The Grass Is Always Greener is on the second volume of the DVD box-set of Doris Day movies. Chill Wills and Vince Barnett star in this comedy short. I’ve put this one on the to-see list, to see when I get access to the DVD box set.

Snow Carnival has Gary Cooper narrating a snow carnival in Aspen, Colorado. This is essentially a public service announcement for Aspen, in color. Cooper loved skiing (there are photos of him skiing with Ernest Hemingway I’ve seen elsewhere). Several skiing tricks are shown as well. I think TCM showed this one years ago during one of their Cooper festivals over the last twenty years.

Best Editing:

Champion won — well, they do, you know. Understandable, given the fight scenes. Boxing movies always seem to bring out the best in editors. A good win.

The other nominees are a mixed bag.

Battleground (film).jpg

An excellent choice, and one which could have easily won as well (the cinematography is top-notch as well).

The window 1949.jpg

Having seen this thirty years (or more) ago, I had forgotten this good film noir, with the unusual choice of having a child, Bobby Driscoll, as the focal point. The plot has been endlessly re-used. Driscoll sees a murder while sleeping one hot summer night out on the fire escape. Nobody will believe him, because he’s always telling whoppers. I’d like to see this one in a restoration on the big screen someday, given that Ted Tetzlaff, the cinematographer for Notorious, directed. [] . Driscoll went on to provide the lead voice for Disney’s Peter Pan. Now available on DVD, after many years of unavailability.

All the King's Men (1949 movie poster).jpg

I was underwhelmed by much of this movie, particularly Broderick Crawford’s overrated performance. Much of the filmmaking seemed badly dated, including the editing, which could have used a little more grease in the creaking joints in the transitions and latter half.

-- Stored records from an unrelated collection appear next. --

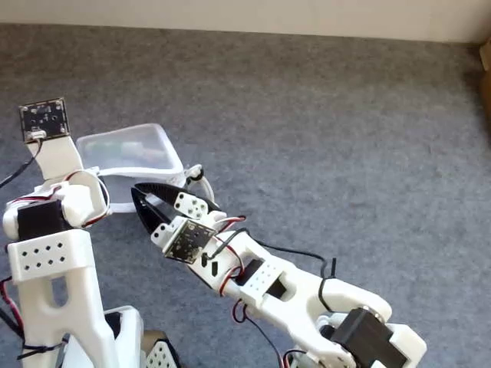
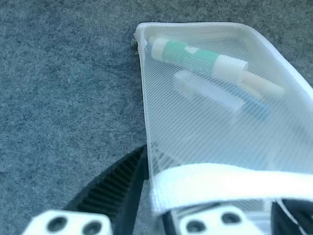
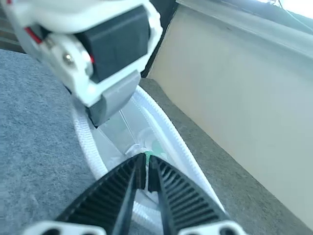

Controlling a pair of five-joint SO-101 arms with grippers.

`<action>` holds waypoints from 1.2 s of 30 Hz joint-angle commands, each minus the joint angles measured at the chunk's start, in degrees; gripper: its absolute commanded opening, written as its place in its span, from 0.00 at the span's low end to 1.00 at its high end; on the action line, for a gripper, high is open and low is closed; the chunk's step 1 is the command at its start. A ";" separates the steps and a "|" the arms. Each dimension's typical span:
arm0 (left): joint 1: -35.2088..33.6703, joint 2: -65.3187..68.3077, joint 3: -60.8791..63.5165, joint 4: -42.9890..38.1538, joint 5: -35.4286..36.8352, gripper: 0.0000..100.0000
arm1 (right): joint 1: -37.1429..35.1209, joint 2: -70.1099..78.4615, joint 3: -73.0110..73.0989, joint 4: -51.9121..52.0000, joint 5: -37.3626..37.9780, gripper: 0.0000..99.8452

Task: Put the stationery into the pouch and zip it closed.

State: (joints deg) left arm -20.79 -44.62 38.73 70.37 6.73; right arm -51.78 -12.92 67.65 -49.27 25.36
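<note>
Right arm (image 1: 307, 299) lies closest to the high camera and extends from the lower right edge toward the pouch (image 1: 132, 153). The right tool (image 3: 146, 164) sits at the pouch mouth. Its two black ribbed fingers (image 3: 115, 193) are closed to a narrow slit, and the tips rest just at the white zip tracks (image 3: 85, 142). Whether the tips pinch any part of the zip cannot be determined. The two tracks stand apart, so the mouth is open.

The left arm (image 1: 54, 253) stands at the left side of the table (image 1: 345, 115), with its wrist camera board (image 1: 44, 119) raised just beside the pouch. The left tool (image 2: 146, 191) is at the near corner of the pouch. Its fingers lie close together with the side edge of the pouch between them, gripping it.

The pouch is translucent white mesh with a white band (image 2: 225, 183) along the mouth. It rests on the grey, felt-like table surface between the two tools, with the mouth end toward the arms and the closed end pointing away.

Stationery is inside the pouch, at the closed end:
- a green-and-white stick (image 2: 195, 56), lying across the pouch;
- a clear oblong item (image 2: 208, 90), just beside the stick;
- a blue part (image 2: 257, 110), partly covered by the clear item.
</note>
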 commanded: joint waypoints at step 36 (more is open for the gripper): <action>-0.75 -0.57 -0.40 -0.97 -0.09 0.01 | -0.04 -2.77 4.26 -10.33 0.88 0.00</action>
State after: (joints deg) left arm -20.79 -44.62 38.73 70.37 6.73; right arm -49.93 -12.84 71.69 -58.24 25.36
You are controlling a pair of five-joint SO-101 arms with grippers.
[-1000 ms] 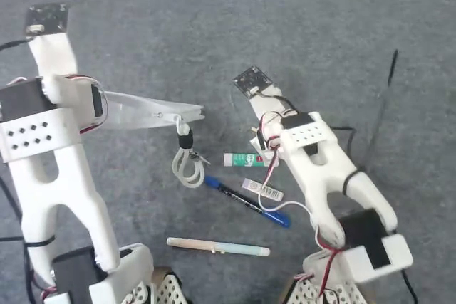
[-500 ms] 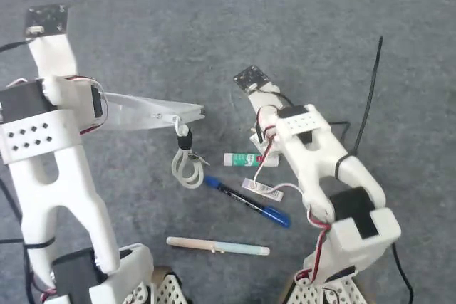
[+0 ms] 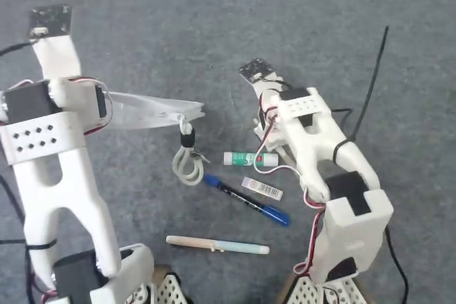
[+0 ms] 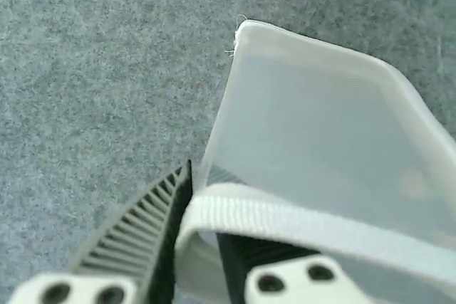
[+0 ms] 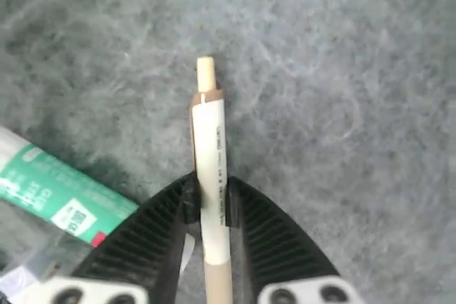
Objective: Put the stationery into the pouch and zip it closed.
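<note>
My left gripper (image 4: pixel 203 226) is shut on the white zipper edge of the translucent pouch (image 4: pixel 320 126). In the high view the pouch (image 3: pixel 153 113) sticks out sideways from the left arm, and its looped strap (image 3: pixel 187 165) hangs down to the mat. My right gripper (image 5: pixel 210 197) is shut on a cream pen (image 5: pixel 211 161) just above the mat. Next to it lies a green-and-white glue stick (image 5: pixel 60 190), which in the high view (image 3: pixel 249 159) sits beside the right arm's wrist (image 3: pixel 296 115). On the mat lie a blue pen (image 3: pixel 246 201), a small labelled eraser (image 3: pixel 261 189) and a pastel pen (image 3: pixel 217 246).
Grey carpet-like mat (image 3: pixel 178 40) covers the table. A black cable (image 3: pixel 370 97) rises at the right arm's far side. Both arm bases stand at the near edge. Open mat lies beyond the pouch and the arms.
The right arm has drawn its wrist slightly up and away, uncovering more of the glue stick. Its upper link swung toward the near edge. The left arm and the pouch barely shifted.
</note>
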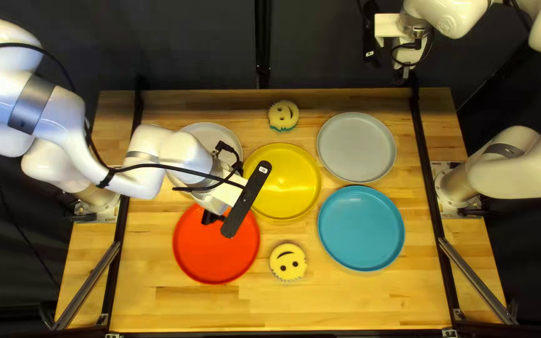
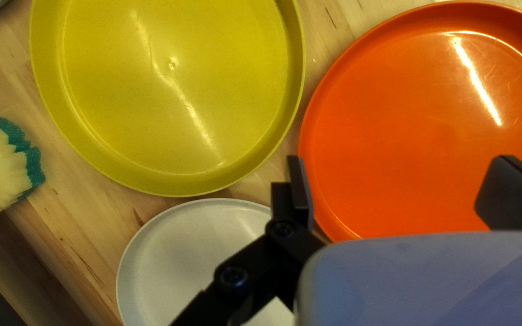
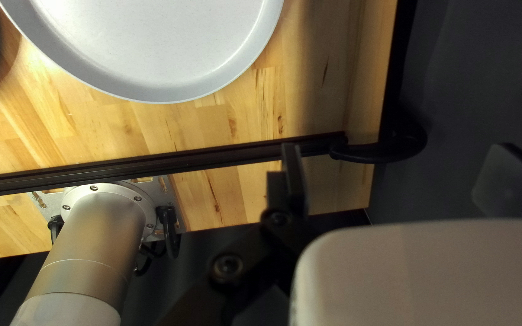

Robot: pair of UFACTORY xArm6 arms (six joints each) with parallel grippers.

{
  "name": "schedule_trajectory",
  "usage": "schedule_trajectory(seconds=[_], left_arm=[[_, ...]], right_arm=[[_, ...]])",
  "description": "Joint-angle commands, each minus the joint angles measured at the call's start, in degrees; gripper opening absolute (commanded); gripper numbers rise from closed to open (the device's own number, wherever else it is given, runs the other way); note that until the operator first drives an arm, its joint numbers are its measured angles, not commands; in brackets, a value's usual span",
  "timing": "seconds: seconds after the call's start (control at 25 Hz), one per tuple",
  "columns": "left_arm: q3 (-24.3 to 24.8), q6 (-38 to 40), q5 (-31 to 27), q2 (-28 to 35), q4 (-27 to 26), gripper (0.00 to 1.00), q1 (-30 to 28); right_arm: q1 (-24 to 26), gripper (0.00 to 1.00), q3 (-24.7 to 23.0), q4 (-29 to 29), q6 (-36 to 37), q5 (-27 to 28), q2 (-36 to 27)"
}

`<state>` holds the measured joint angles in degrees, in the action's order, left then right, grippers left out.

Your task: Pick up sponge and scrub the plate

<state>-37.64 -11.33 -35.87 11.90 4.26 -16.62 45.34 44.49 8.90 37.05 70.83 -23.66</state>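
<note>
From my end of the link, I'm seeing two round sponges lying on the table, apart from both grippers. The near sponge (image 1: 288,261) is sitting between the red plate (image 1: 215,250) and the blue plate (image 1: 361,228). Its smiling face is showing upward, crown and scalloped edge pointing to the table's near edge, mouth toward the far edge. The far sponge (image 1: 283,116) is resting beyond the yellow plate (image 1: 292,183), to the left of the grey plate (image 1: 356,147); its scalloped crown is pointing toward the left of the top left view, its smile curving at the right. Teal backing is showing under its near edge. Neither outline is giving me a clear long axis.

I'm making out no lettering on either sponge; a small pale label is showing on my left arm's black bar (image 1: 237,213).

My left gripper (image 1: 212,217) is hanging above the red plate's edge, its two fingers standing wide apart and pinching nothing, with the white plate (image 2: 194,259) lying beside it. My right gripper (image 1: 403,74) is hovering beyond the table's far edge, its fingers also spreading wide, holding nothing.
</note>
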Motion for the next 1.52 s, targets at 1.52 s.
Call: schedule_trajectory(seconds=[1.52], left_arm=[[-21.83, 23.52, 13.26, -33.11, 26.38, 1.0, -10.85]], right_arm=[[0.0, 1.0, 0.0, 0.0, 0.0, 0.0, 0.0]])
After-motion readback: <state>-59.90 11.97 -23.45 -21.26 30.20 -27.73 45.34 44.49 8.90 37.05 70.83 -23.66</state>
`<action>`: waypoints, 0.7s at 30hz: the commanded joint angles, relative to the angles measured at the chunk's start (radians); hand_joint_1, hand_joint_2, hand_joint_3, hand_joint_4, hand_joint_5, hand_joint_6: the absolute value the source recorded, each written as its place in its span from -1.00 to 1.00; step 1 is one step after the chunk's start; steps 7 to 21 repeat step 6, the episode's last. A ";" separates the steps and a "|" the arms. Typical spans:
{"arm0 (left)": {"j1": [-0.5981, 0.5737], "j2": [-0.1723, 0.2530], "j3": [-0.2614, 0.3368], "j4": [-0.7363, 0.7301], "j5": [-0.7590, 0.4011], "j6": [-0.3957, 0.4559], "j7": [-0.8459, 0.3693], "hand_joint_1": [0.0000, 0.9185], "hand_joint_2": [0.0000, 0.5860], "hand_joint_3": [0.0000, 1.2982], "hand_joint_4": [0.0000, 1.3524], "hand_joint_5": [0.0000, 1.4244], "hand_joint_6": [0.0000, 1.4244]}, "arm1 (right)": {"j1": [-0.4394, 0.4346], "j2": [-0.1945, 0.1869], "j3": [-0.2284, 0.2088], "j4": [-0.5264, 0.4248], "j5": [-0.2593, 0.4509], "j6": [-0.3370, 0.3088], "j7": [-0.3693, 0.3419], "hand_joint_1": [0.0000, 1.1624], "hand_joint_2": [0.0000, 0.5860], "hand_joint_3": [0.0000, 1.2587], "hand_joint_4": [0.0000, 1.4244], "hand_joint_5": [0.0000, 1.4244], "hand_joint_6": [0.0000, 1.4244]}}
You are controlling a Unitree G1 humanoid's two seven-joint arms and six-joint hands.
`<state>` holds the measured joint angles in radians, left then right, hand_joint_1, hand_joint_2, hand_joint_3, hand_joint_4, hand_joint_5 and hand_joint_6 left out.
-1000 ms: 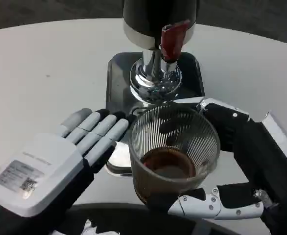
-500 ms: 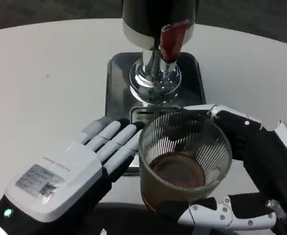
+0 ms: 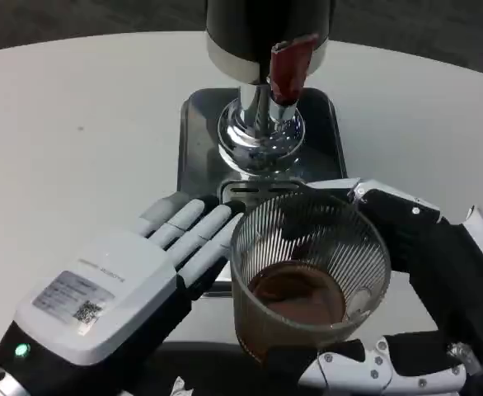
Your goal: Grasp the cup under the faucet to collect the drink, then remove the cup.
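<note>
Your right hand's fingers (image 3: 406,210) wrap the far right side of the cup (image 3: 307,276), with another finger lying along its near base, so the right hand (image 3: 427,289) is holding the ribbed glass. Your left hand (image 3: 114,301) lies flat with its fingers straight and close together, tips at the cup's left wall; whether they actually press the glass, you cannot tell.

The cup sits near you, in front of the faucet (image 3: 291,66) with its red spout, at the near edge of the dark drip tray (image 3: 196,140). It holds brown drink in its lower part.

Watch the tilt: the drink could slosh over the rim if you swing the cup away quickly. The glass is smooth and ribbed, so a loose hold may let it slip or rotate. The left fingers could nudge the cup sideways if they push in.

A white label with a small square code sits on the back of your left hand; its print is too small to read.
</note>
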<state>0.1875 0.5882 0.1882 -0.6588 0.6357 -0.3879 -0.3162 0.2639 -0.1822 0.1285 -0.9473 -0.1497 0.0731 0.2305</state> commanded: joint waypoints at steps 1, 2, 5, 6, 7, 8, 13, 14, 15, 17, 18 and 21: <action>0.017 0.004 0.007 -0.001 0.001 0.006 -0.006 -1.00 -1.00 -1.00 -1.00 -1.00 -1.00 | -0.001 0.003 0.007 -0.037 0.009 -0.034 -0.010 0.90 -0.47 0.14 0.26 0.33 0.83; 0.019 0.004 0.008 -0.003 0.000 0.007 -0.006 -1.00 -1.00 -1.00 -1.00 -1.00 -1.00 | -0.002 0.002 0.009 -0.039 0.007 -0.034 -0.009 0.90 -0.47 0.14 0.26 0.33 0.83; 0.021 0.004 0.011 -0.008 -0.004 0.012 -0.008 -1.00 -1.00 -1.00 -1.00 -1.00 -1.00 | 0.000 0.002 0.016 -0.045 0.003 -0.029 -0.009 0.90 -0.47 0.14 0.26 0.33 0.83; 0.022 0.005 0.012 -0.009 -0.004 0.012 -0.009 -1.00 -1.00 -1.00 -1.00 -1.00 -1.00 | 0.002 0.003 0.018 -0.046 0.002 -0.029 -0.010 0.90 -0.47 0.14 0.26 0.33 0.83; 0.022 0.005 0.012 -0.009 -0.004 0.012 -0.009 -1.00 -1.00 -1.00 -1.00 -1.00 -1.00 | 0.002 0.003 0.018 -0.046 0.002 -0.029 -0.010 0.90 -0.47 0.14 0.26 0.33 0.83; 0.022 0.005 0.012 -0.009 -0.004 0.012 -0.009 -1.00 -1.00 -1.00 -1.00 -1.00 -1.00 | 0.002 0.003 0.018 -0.046 0.002 -0.029 -0.010 0.90 -0.47 0.14 0.26 0.33 0.83; 0.022 0.005 0.012 -0.009 -0.004 0.012 -0.009 -1.00 -1.00 -1.00 -1.00 -1.00 -1.00 | 0.002 0.003 0.018 -0.046 0.002 -0.029 -0.010 0.90 -0.47 0.14 0.26 0.33 0.83; 0.022 0.005 0.012 -0.009 -0.004 0.012 -0.009 -1.00 -1.00 -1.00 -1.00 -1.00 -1.00 | 0.002 0.003 0.018 -0.046 0.002 -0.029 -0.010 0.90 -0.47 0.14 0.26 0.33 0.83; 0.022 0.005 0.012 -0.009 -0.004 0.012 -0.009 -1.00 -1.00 -1.00 -1.00 -1.00 -1.00 | 0.002 0.003 0.018 -0.046 0.002 -0.029 -0.010 0.90 -0.47 0.14 0.26 0.33 0.83; 0.022 0.005 0.012 -0.009 -0.004 0.012 -0.009 -1.00 -1.00 -1.00 -1.00 -1.00 -1.00 | 0.002 0.003 0.018 -0.046 0.002 -0.029 -0.010 0.90 -0.47 0.14 0.26 0.33 0.83; 0.022 0.005 0.012 -0.009 -0.004 0.012 -0.009 -1.00 -1.00 -1.00 -1.00 -1.00 -1.00 | 0.002 0.003 0.018 -0.046 0.002 -0.029 -0.010 0.90 -0.47 0.14 0.26 0.33 0.83; 0.022 0.005 0.012 -0.009 -0.004 0.012 -0.009 -1.00 -1.00 -1.00 -1.00 -1.00 -1.00 | 0.002 0.003 0.018 -0.046 0.002 -0.029 -0.010 0.90 -0.47 0.14 0.26 0.33 0.83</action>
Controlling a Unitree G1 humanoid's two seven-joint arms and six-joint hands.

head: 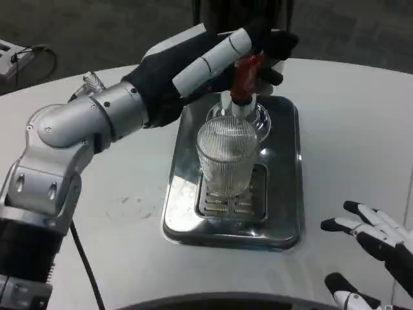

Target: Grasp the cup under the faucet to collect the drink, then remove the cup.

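Directly below left robot hand [213, 61]: cup [226, 158]

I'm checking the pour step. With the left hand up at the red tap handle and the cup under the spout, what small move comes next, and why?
Probably press the red tap handle with the left hand: its fingers already reach it, and the ribbed cup stands on the tray, apparently empty.
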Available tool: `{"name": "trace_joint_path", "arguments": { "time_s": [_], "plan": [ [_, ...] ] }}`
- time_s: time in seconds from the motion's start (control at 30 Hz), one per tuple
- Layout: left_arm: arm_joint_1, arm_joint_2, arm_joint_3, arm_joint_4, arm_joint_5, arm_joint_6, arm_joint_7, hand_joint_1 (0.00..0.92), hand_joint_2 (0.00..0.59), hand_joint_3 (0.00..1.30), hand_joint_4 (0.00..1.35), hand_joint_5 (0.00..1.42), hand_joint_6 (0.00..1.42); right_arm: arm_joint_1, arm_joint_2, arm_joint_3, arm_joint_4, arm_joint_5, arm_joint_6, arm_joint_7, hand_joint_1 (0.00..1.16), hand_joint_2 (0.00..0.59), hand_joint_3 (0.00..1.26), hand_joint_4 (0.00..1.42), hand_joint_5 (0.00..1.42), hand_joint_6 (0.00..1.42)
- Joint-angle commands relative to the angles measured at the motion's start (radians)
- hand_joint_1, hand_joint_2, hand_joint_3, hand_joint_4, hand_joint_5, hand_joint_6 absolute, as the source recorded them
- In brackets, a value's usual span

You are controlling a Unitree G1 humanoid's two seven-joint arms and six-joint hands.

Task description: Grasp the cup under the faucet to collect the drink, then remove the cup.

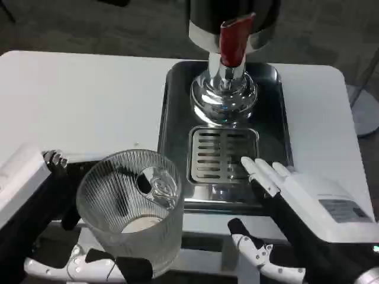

Finally, Sands of Iwo Jima struck me as a poorly made recruiting poster for the Marines, with an ending that still seems completely contrived and manipulative. I found much of this to be unimaginatively made, including the editing.

The marvelously named Oswald Hafnerichter should have been nominated for editing one of Carol Reed’s finest films, The Fallen Idol. Like The Window, the point-of-view of a child is rendered quite convincingly, and the editing is a huge part of that.

TheFallenIdolposter.jpg

And on that high point, I now close out the Forties! Unless you’re one of those people that insists on counting to ten, of course…in which case, see you next year for 1950!